The algorithm is not new — it was introduced by Useche, González, et al. in Phys. Rev. A (2024). What this repository provides is the engineering that has been missing from the published research code: a single-header C++ library, a deterministic benchmark harness, reproducible numbers against a classical baseline, and an MIT-licensed build that a production team can adopt without untangling Jupyter notebooks.

Citation — please cite the original authors

If you use this library in academic work, cite the papers, not this repo:

@article{useche2024quantum,
  author  = {Useche, Diego H. and Gonz{\'a}lez, Fabio A. and others},
  title   = {Quantum density estimation with density matrices:
             Application to quantum anomaly detection},
  journal = {Physical Review A},
  volume  = {109},
  pages   = {032418},
  year    = {2024},
  doi     = {10.1103/PhysRevA.109.032418}
}

@misc{useche2022inqmad,
  author = {Useche, Diego H. and others},
  title  = {INQMAD: Incremental Quantum Measurement Anomaly Detection},
  year   = {2022},
  note   = {arXiv:2210.05061}
}

@misc{gonzalez2022addmkde,
  author = {Gonz{\'a}lez, Fabio A. and others},
  title  = {AD-DMKDE: Anomaly Detection through Density Matrices
            and Fourier Features},
  year   = {2022},
  note   = {arXiv:2210.14796}
}

The reference Python notebooks live at diegour1/QuantumAnomalyDetection, diegour1/QDEMDE, and Joaggi/lean-dmkde. The general probabilistic-DL primitives are at fagonzalezo/kdm.

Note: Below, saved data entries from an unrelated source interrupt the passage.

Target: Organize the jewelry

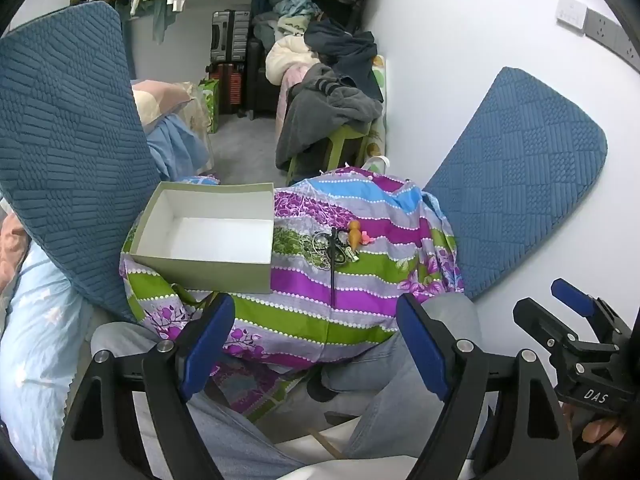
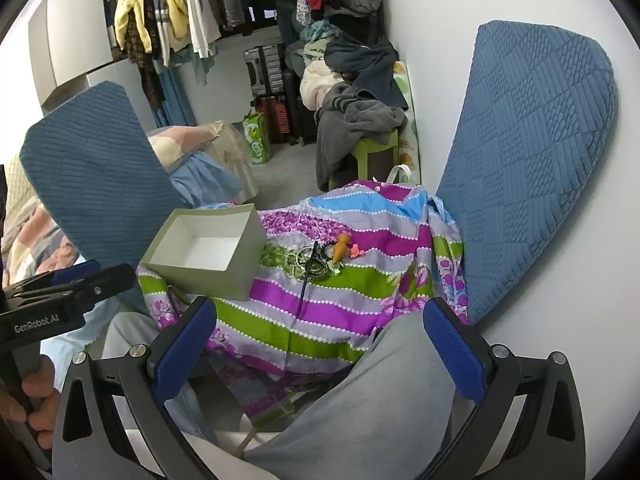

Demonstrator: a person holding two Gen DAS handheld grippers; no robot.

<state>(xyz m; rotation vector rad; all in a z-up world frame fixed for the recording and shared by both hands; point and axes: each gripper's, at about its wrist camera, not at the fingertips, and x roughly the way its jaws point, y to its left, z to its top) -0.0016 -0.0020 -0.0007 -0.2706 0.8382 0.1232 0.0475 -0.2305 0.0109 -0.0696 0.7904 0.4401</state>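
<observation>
Nearest, the left gripper (image 1: 316, 344) and right gripper (image 2: 320, 344) both gape wide, empty, angled down over the person's knees. Beyond, on the striped cloth (image 1: 360, 276), the jewelry (image 1: 338, 242) lies heaped just beside 1 open box (image 1: 208, 266), presumably its destination.

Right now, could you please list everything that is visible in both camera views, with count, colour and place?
open cardboard box: one, grey-green outside, white inside, empty, left on the striped cloth
striped floral cloth: one, purple, green, grey, blue, centre
jewelry pile: one, dark pieces with orange and pink, right of the box
quilted blue cushions: two, either side
green plastic stool: one, under grey clothes
hanging clothes: several, yellow, white, top
left gripper: open, blue pads
right gripper: open, blue pads
</observation>
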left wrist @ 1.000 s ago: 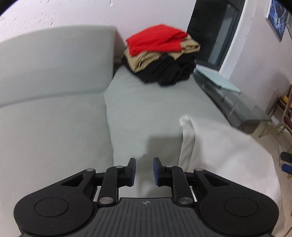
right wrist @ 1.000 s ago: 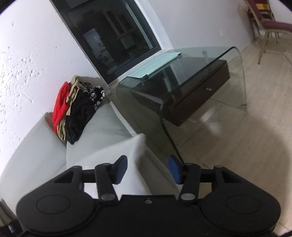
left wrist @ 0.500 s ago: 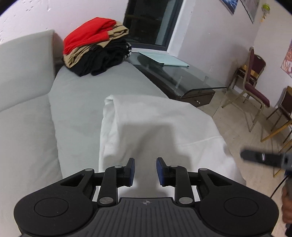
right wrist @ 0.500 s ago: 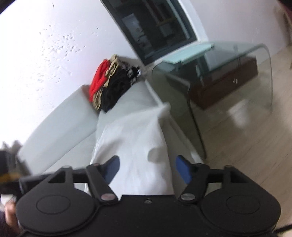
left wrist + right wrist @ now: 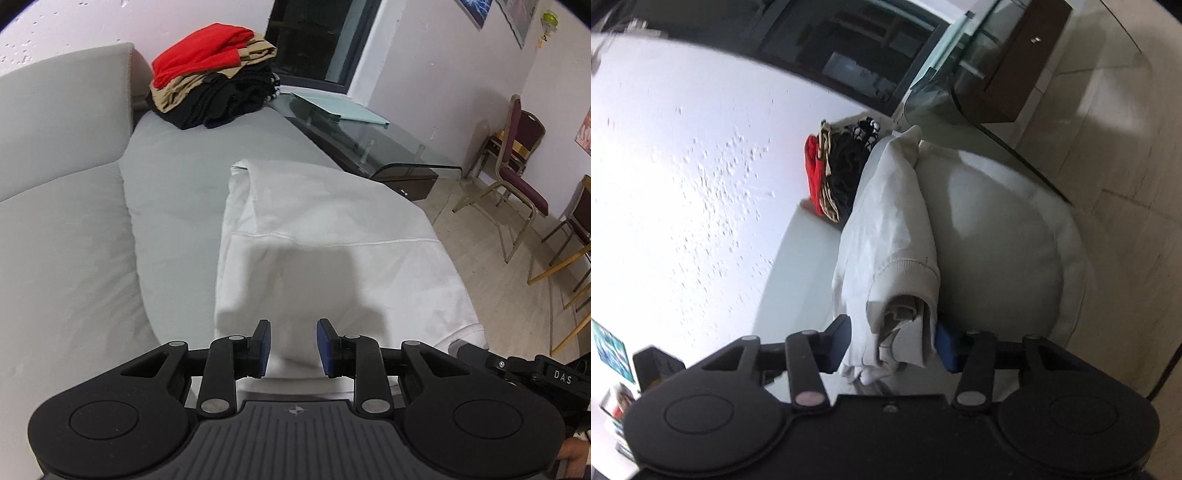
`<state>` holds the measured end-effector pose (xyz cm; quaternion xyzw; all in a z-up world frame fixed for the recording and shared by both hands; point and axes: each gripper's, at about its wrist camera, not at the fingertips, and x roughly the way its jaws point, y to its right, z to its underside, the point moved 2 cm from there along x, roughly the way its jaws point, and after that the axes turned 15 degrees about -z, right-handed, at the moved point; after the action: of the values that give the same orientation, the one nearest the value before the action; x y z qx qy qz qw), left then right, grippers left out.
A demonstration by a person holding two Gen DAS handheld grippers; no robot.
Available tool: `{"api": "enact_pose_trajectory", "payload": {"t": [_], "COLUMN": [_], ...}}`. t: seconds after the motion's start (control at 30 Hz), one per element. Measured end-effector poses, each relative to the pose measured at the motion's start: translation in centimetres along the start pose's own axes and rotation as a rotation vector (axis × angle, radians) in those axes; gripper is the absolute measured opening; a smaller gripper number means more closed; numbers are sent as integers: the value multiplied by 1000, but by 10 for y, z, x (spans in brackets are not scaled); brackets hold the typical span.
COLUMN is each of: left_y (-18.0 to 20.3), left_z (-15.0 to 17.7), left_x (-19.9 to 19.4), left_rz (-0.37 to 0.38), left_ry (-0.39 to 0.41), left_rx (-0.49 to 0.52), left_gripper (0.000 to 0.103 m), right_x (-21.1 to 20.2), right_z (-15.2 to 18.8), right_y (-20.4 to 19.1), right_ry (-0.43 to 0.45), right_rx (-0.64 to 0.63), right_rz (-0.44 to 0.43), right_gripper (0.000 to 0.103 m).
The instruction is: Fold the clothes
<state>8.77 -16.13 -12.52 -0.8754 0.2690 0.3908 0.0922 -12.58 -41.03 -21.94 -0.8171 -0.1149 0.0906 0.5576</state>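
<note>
A white sweatshirt (image 5: 332, 251) lies spread along the front of the grey sofa seat (image 5: 177, 184). My left gripper (image 5: 292, 345) is open, its fingers apart just above the garment's near edge. In the right wrist view the sweatshirt's ribbed hem (image 5: 905, 295) is bunched between the fingers of my right gripper (image 5: 892, 338), which stand wide on either side of the cloth. The right gripper's body (image 5: 535, 373) shows at the lower right of the left wrist view.
A pile of folded red, tan and black clothes (image 5: 214, 81) sits at the sofa's far end. A glass coffee table (image 5: 369, 136) stands right of the sofa. Chairs (image 5: 517, 166) line the right wall. The sofa backrest (image 5: 62, 110) rises on the left.
My left gripper moved closer over the white sweatshirt and opened a little wider. My right gripper swung in and rolled, and the sweatshirt's hem now sits between its fingers.
</note>
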Motion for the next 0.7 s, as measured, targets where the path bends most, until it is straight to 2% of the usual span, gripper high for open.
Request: {"api": "enact_pose_trajectory", "payload": {"t": [0.13, 0.17, 0.2, 0.27, 0.33, 0.37, 0.43, 0.5, 0.57, 0.67, 0.7], "left_y": [-7, -9, -13, -20, -25, -27, -30, -30, -28, -22, -20], "left_z": [1, 0, 0, -1, -1, -1, 0, 1, 3, 1, -1], "left_x": [-5, -7, -9, -13, -15, -14, -11, -7, -3, 2, 5], "left_rz": [-27, -34, -42, -56, -61, -60, -54, -45, -40, -29, -25], "left_ry": [5, 12, 15, 21, 24, 21, 9, -8, -16, -15, -14], "left_rx": [-18, -22, -30, -45, -54, -60, -73, -81, -74, -60, -56], "left_gripper": [26, 26, 26, 26, 26, 26, 26, 26, 26, 26, 26], "right_x": [16, 19, 23, 24, 12, 7, 2, 0, -6, -26, -28], "right_z": [12, 13, 13, 8, 2, -2, -7, -9, -9, -14, -19], "right_y": [1, -2, -5, -12, -31, -42, -56, -62, -68, -80, -85], "right_ry": [47, 46, 44, 43, 77, 85, 63, 2, -29, 63, 96], "right_rx": [11, 14, 17, 97, 55, 20, -43, -88, -135, -214, -259], "right_rz": [-7, 13, 33, 45, 68, 91, 219, 377, 455, 521, 531], "right_gripper": [48, 45, 24, 19, 18, 19, 30, 66, 66, 64, 51]}}
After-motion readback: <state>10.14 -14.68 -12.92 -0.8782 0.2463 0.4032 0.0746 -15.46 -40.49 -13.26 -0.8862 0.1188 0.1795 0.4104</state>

Algorithm in one paragraph

Each input x ∈ R^d is embedded into R^D using Random Fourier Features (Rahimi & Recht, 2007), which approximates a Gaussian kernel k(x, y) = exp(-‖x - y‖² / 2σ²) as an inner product ⟨φ(x), φ(y)⟩. Training builds the empirical density operator

ρ = (1/N) Σᵢ φ(xᵢ) φ(xᵢ)ᵀ      (D × D, PSD, trace 1)

and the Born-rule score

s(x) = φ(x)ᵀ ρ φ(x)             ∈ [0, 1]

estimates the density of x under the training distribution. Low s ⇒ anomalous. The streaming variant updates ρ via a rank-1 EMA:

ρ ← (1 - α) ρ + α · φ(x) φ(x)ᵀ

with O(D²) time and O(1) extra memory per sample.

Why this exists

The published research code is high-quality but not production-ready: all public implementations are Jupyter notebooks with single-digit star counts, none are on PyPI, none have a stable public API, and none have a streaming update path. As of May 2026:

  • No package on PyPI, conda-forge, crates.io, or npm matches.
  • No major quantum library (Qiskit Machine Learning, PennyLane, TensorFlow Quantum, Cirq) exposes a density-matrix anomaly detector.
  • PyOD's 60+ detectors include nothing density-matrix based.
  • Closed commercial offerings (e.g. Multiverse Singularity) use different algorithm families.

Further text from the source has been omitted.